*AIM OF THE TASK*
Reproduce the entries below exactly, but only from the line containing "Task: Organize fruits" to the line containing "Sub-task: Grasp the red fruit", inclusive.

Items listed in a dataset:
——————————
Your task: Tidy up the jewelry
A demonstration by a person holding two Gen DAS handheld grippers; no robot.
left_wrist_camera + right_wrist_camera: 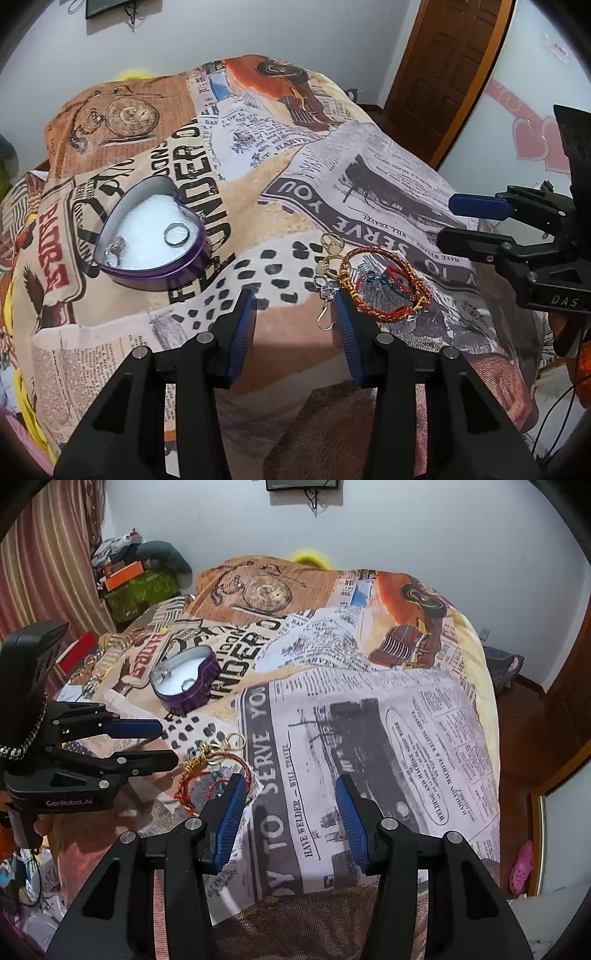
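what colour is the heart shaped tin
Purple heart-shaped metal tin with a white lining; clearest in the left wrist view.

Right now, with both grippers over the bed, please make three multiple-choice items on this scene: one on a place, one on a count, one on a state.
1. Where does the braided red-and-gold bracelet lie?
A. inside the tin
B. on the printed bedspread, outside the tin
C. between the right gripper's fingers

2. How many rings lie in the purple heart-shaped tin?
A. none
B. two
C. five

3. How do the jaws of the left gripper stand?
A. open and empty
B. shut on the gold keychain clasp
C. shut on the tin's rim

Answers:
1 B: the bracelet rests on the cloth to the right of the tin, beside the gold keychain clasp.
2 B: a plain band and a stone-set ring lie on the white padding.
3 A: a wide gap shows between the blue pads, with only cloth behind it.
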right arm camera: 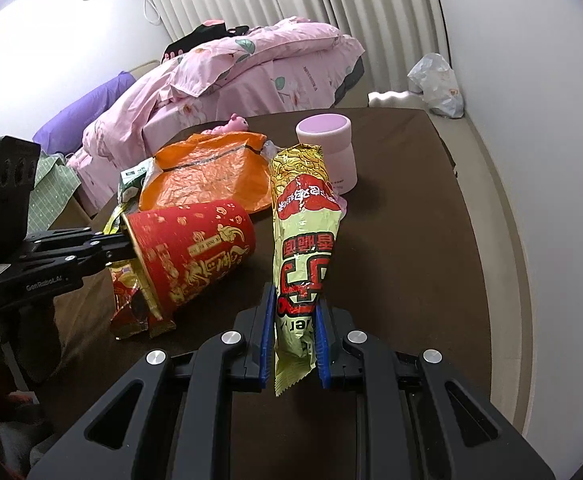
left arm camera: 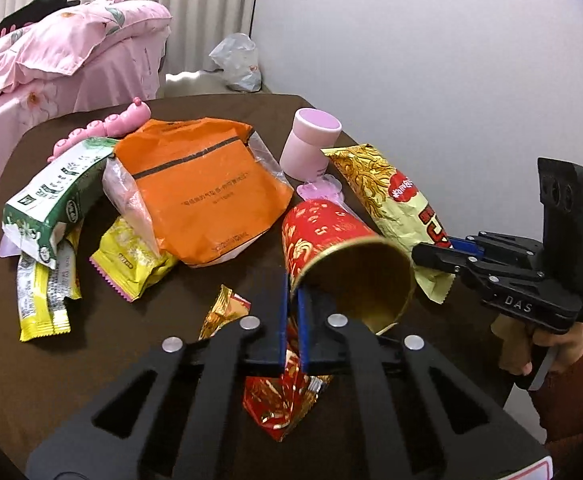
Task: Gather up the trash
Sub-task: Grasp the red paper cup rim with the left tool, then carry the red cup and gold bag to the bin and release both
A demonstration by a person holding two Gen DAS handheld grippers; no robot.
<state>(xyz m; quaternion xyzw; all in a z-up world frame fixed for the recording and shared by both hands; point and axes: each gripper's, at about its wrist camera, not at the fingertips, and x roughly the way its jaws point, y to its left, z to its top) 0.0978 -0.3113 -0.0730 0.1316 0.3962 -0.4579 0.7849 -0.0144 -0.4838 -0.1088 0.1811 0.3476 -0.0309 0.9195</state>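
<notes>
My left gripper [left arm camera: 290, 284] is shut on the rim of a red and gold paper cup [left arm camera: 339, 248], which is tipped on its side with the mouth toward me; it also shows in the right wrist view [right arm camera: 191, 256]. My right gripper [right arm camera: 293, 304] is shut on a yellow noodle snack bag [right arm camera: 303, 232], held off the brown table [right arm camera: 403, 240]; the bag also shows in the left wrist view [left arm camera: 391, 200]. A red and gold wrapper [left arm camera: 279, 396] lies under the left gripper.
An orange plastic bag [left arm camera: 199, 192], a green and white carton [left arm camera: 55, 196], yellow sachets [left arm camera: 131, 260] and a pink toy [left arm camera: 103, 126] lie on the table. A pink cylindrical container [left arm camera: 311, 140] stands at the back. A pink-quilted bed [right arm camera: 231, 76] and a white plastic bag [right arm camera: 437, 84] lie beyond.
</notes>
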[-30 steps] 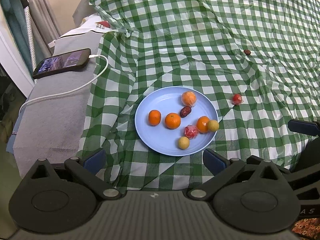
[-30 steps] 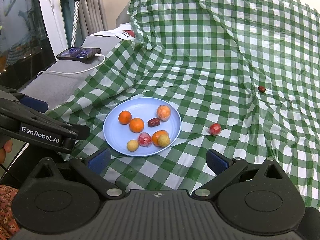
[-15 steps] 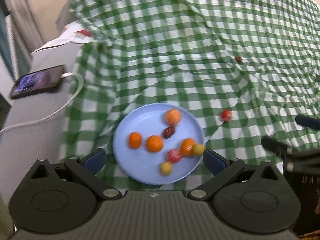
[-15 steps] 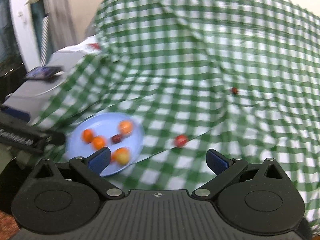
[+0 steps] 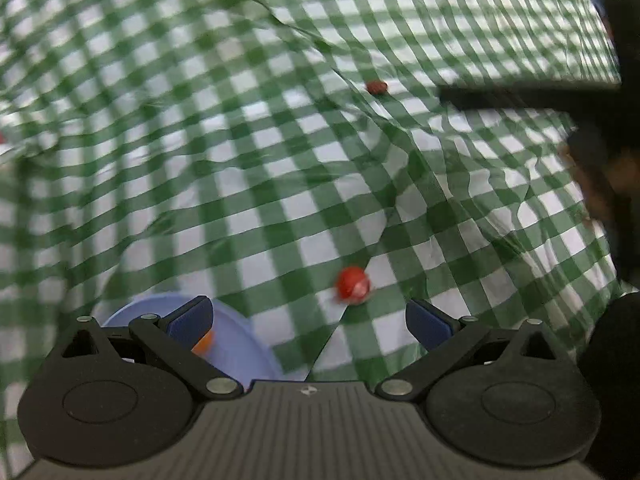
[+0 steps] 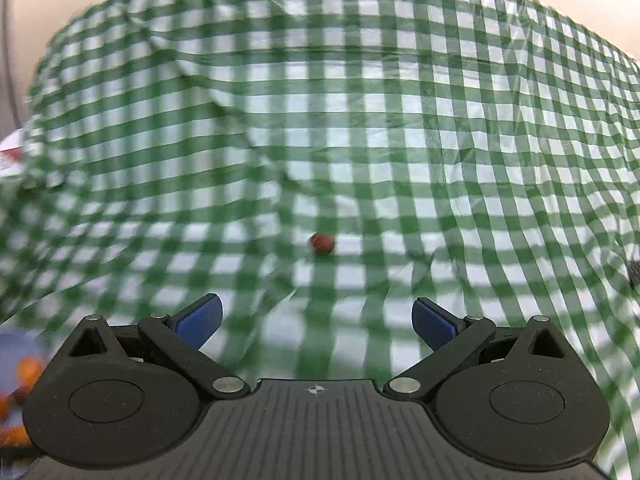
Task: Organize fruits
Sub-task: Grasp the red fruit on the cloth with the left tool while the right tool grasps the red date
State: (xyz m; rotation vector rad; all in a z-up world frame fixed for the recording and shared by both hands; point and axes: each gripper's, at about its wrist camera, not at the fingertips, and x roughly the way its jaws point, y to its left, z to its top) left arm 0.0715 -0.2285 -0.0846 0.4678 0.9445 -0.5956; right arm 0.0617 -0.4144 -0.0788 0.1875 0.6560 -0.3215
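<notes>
The left gripper [image 5: 308,318] hangs low over the checked cloth [image 5: 248,168], its jaws wide apart and empty. A red fruit [image 5: 352,284] lies on the cloth just beyond the fingertips, a little right of the middle between them. The blue plate [image 5: 240,340] is near left, partly hidden behind the left finger, with an orange fruit [image 5: 203,345] showing on it. A dark date [image 5: 377,87] lies far on the cloth, well apart from the red fruit.

The right gripper [image 6: 316,322] points at the date [image 6: 321,242], which lies ahead of its open, empty jaws. The plate with fruits is a blur at the near left edge. In the left view the right gripper is a dark shape at the right edge.
</notes>
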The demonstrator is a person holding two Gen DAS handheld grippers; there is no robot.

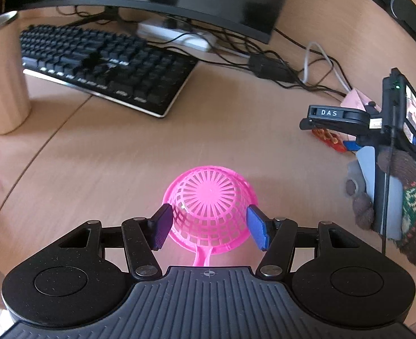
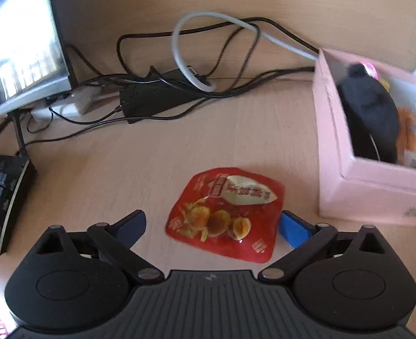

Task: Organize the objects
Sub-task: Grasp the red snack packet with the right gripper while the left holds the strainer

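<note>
Wooden desk, cables behind: the left gripper is pinching a pink strainer above it, while the right gripper, fingers spread, is straddling a red snack packet beside the pink box. Risk: pads sliding over the flat packet.

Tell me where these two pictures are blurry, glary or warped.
Left wrist view: fisheye bends the desk edge; the keyboard is soft, the pink basket glows overexposed. Right wrist view: strong glare on the monitor, motion smear on the pink box; the red snack packet stays fairly sharp.
</note>
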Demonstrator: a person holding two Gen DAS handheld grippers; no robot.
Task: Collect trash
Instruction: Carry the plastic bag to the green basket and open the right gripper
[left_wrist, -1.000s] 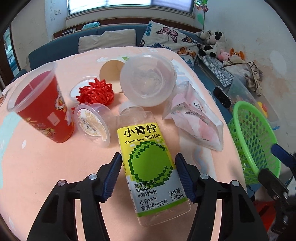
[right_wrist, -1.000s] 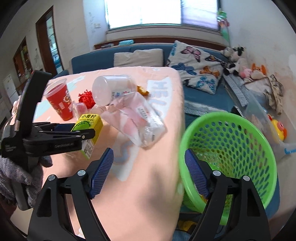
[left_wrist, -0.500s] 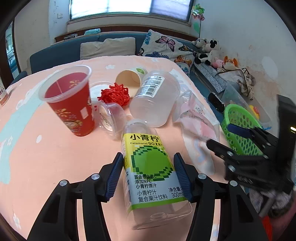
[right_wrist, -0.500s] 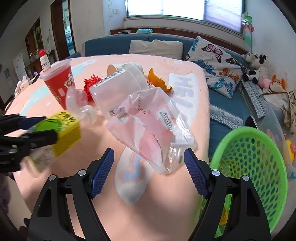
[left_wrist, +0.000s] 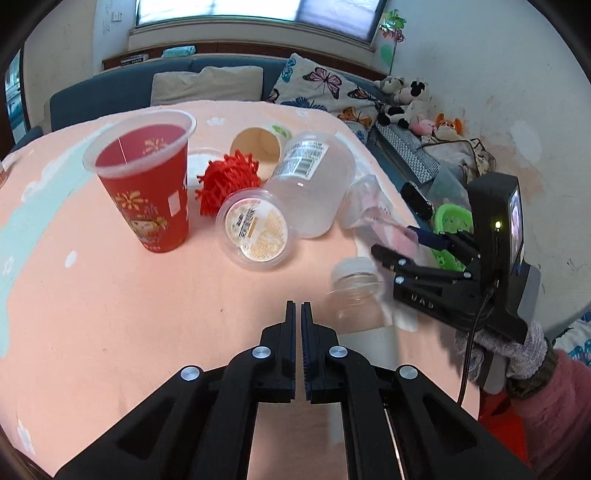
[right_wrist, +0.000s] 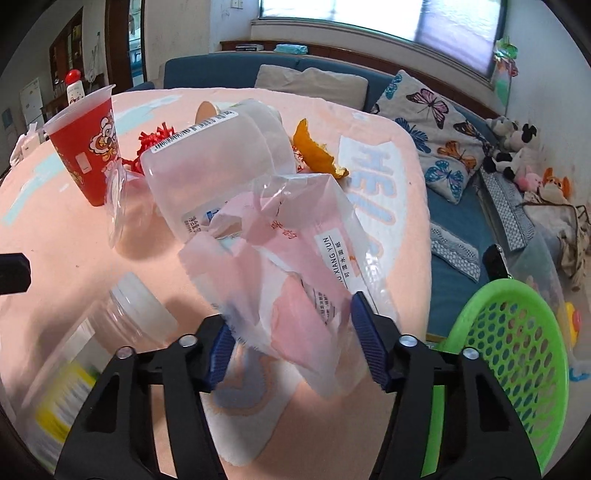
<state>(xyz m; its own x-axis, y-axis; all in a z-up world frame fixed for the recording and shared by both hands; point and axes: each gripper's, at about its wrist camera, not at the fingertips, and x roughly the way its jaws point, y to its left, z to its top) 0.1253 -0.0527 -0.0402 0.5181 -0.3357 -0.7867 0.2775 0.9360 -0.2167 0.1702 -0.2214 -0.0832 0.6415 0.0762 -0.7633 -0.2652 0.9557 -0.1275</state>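
We close the right gripper (right_wrist: 291, 332) jaws around the tissue wrapper (right_wrist: 295, 258); left gripper (left_wrist: 298, 314) jaws shut, empty (cups, juice bottle (left_wrist: 354, 295) remain); green basket (right_wrist: 509, 354) waits.

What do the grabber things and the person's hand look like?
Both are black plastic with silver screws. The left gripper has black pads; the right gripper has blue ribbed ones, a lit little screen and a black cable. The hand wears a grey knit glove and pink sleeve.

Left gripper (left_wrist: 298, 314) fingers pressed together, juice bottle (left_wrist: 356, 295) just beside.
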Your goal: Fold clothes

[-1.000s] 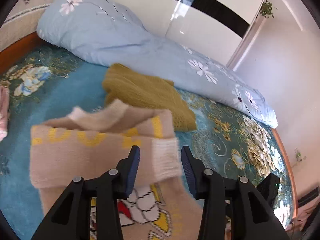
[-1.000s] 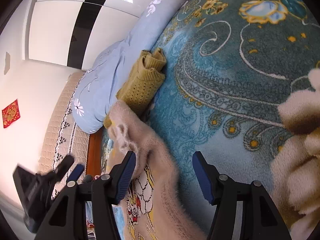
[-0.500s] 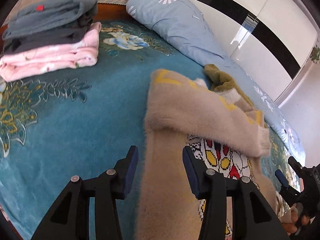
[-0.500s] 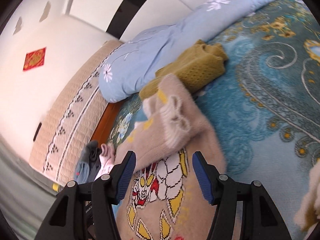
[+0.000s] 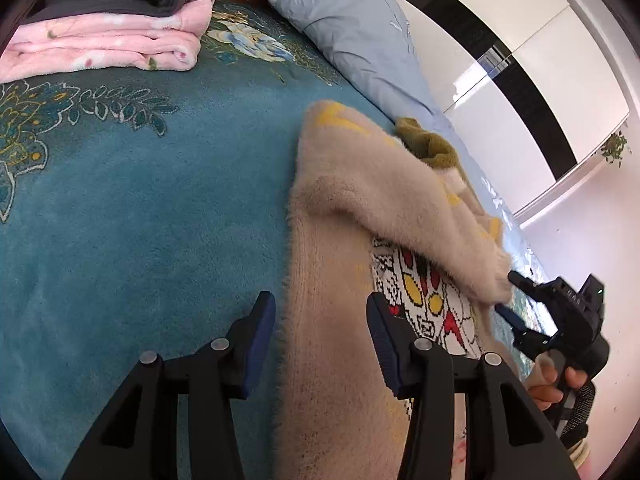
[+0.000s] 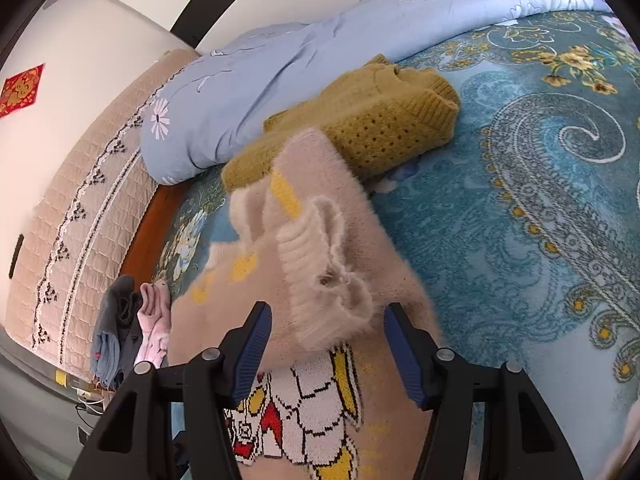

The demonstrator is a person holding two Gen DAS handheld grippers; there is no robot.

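Note:
A fuzzy beige sweater with a white, red and yellow cartoon print lies on the teal floral bedspread. Both its sleeves are folded across the chest. My left gripper is open over the sweater's left edge, holding nothing. My right gripper is open, with the ribbed cuff of a folded sleeve between its jaws, not clamped. The right gripper also shows in the left wrist view, at the sweater's far side.
A mustard knit sweater lies folded behind the beige one, against a long light-blue floral quilt. A stack of folded pink and grey clothes sits near the headboard. White and black wardrobe doors stand beyond the bed.
Both grippers pulled back from the sleeves, which now lie folded across the sweater. The left gripper swung left to the sweater's side edge; the right one lowered toward the cuff.

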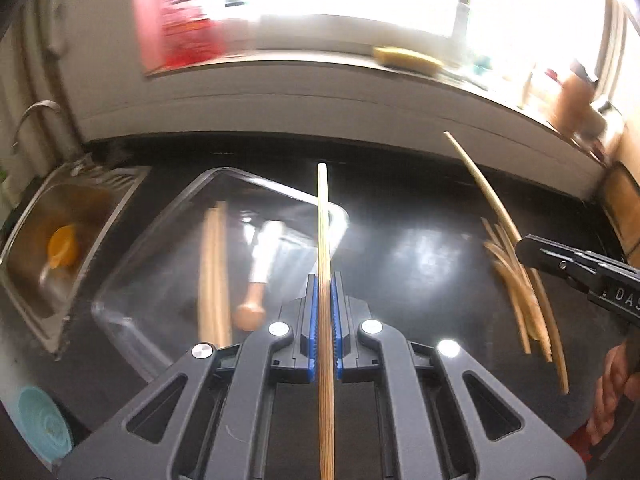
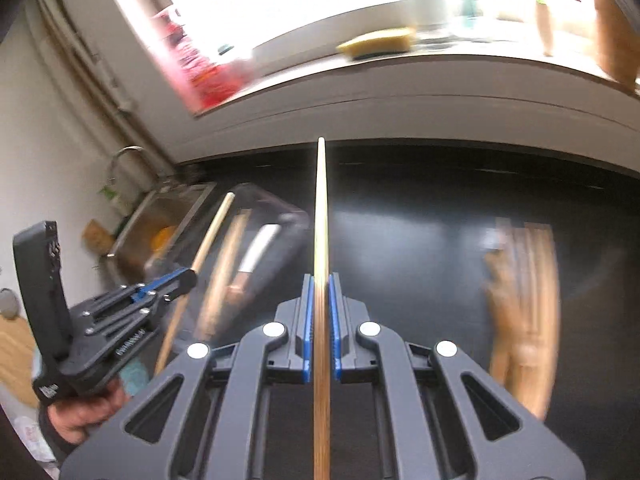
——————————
*SOLVED EXERCISE*
Task: Organize fruits
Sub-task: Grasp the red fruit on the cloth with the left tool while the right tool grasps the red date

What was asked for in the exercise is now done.